What you are asked to do → Reproduce the records exactly, beginning with their first line and ending with the line that contains "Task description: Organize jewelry", and output nothing more.

Records drawn from a dataset →
========================================

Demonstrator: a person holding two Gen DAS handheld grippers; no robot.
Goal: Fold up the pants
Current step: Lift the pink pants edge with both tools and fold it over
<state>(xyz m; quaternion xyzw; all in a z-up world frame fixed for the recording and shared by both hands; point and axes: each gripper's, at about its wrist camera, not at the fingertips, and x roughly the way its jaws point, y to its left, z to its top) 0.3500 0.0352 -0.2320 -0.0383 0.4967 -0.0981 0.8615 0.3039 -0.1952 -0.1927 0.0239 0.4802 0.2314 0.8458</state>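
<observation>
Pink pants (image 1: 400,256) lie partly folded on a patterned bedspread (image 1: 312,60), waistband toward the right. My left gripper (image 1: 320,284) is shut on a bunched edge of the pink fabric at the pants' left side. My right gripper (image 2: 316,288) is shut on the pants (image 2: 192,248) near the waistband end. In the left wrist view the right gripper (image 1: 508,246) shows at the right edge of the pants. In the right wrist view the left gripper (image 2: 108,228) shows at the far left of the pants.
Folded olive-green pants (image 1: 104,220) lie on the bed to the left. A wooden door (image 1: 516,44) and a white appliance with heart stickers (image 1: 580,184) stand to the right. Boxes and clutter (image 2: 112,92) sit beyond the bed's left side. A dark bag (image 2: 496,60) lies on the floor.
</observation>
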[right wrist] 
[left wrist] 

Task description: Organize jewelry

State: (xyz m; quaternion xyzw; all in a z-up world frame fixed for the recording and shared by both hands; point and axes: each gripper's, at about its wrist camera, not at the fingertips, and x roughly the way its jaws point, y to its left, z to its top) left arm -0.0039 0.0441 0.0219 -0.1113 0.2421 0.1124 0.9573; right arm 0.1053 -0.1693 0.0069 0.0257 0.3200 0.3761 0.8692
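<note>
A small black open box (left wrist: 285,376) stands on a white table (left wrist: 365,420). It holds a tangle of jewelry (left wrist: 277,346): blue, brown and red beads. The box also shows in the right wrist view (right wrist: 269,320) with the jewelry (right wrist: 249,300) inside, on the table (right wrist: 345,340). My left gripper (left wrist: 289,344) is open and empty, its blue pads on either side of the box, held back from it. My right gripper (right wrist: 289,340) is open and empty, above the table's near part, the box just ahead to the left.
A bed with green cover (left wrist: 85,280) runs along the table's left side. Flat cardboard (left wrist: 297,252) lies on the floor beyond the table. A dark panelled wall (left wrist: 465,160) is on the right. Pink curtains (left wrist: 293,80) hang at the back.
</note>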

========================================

Result →
Demonstrator: a person holding two Gen DAS handheld grippers; no robot.
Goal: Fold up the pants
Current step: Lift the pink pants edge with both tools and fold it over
<state>(xyz m; quaternion xyzw; all in a z-up world frame fixed for the recording and shared by both hands; point and axes: each gripper's, at about its wrist camera, not at the fingertips, and x roughly the way its jaws point, y to its left, z to its top) 0.3500 0.0352 -0.2320 -0.0383 0.4967 -0.0981 0.8615 0.3039 -0.1952 -0.1927 0.0239 0.4802 0.2314 0.8458</state>
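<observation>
Pink pants (image 1: 400,256) lie partly folded on a patterned bedspread (image 1: 312,60), waistband toward the right. My left gripper (image 1: 320,284) is shut on a bunched edge of the pink fabric at the pants' left side. My right gripper (image 2: 316,288) is shut on the pants (image 2: 192,248) near the waistband end. In the left wrist view the right gripper (image 1: 508,246) shows at the right edge of the pants. In the right wrist view the left gripper (image 2: 108,228) shows at the far left of the pants.
Folded olive-green pants (image 1: 104,220) lie on the bed to the left. A wooden door (image 1: 516,44) and a white appliance with heart stickers (image 1: 580,184) stand to the right. Boxes and clutter (image 2: 112,92) sit beyond the bed's left side. A dark bag (image 2: 496,60) lies on the floor.
</observation>
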[right wrist] 
[left wrist] 

Task description: Organize jewelry

That's the answer, with nothing more to add.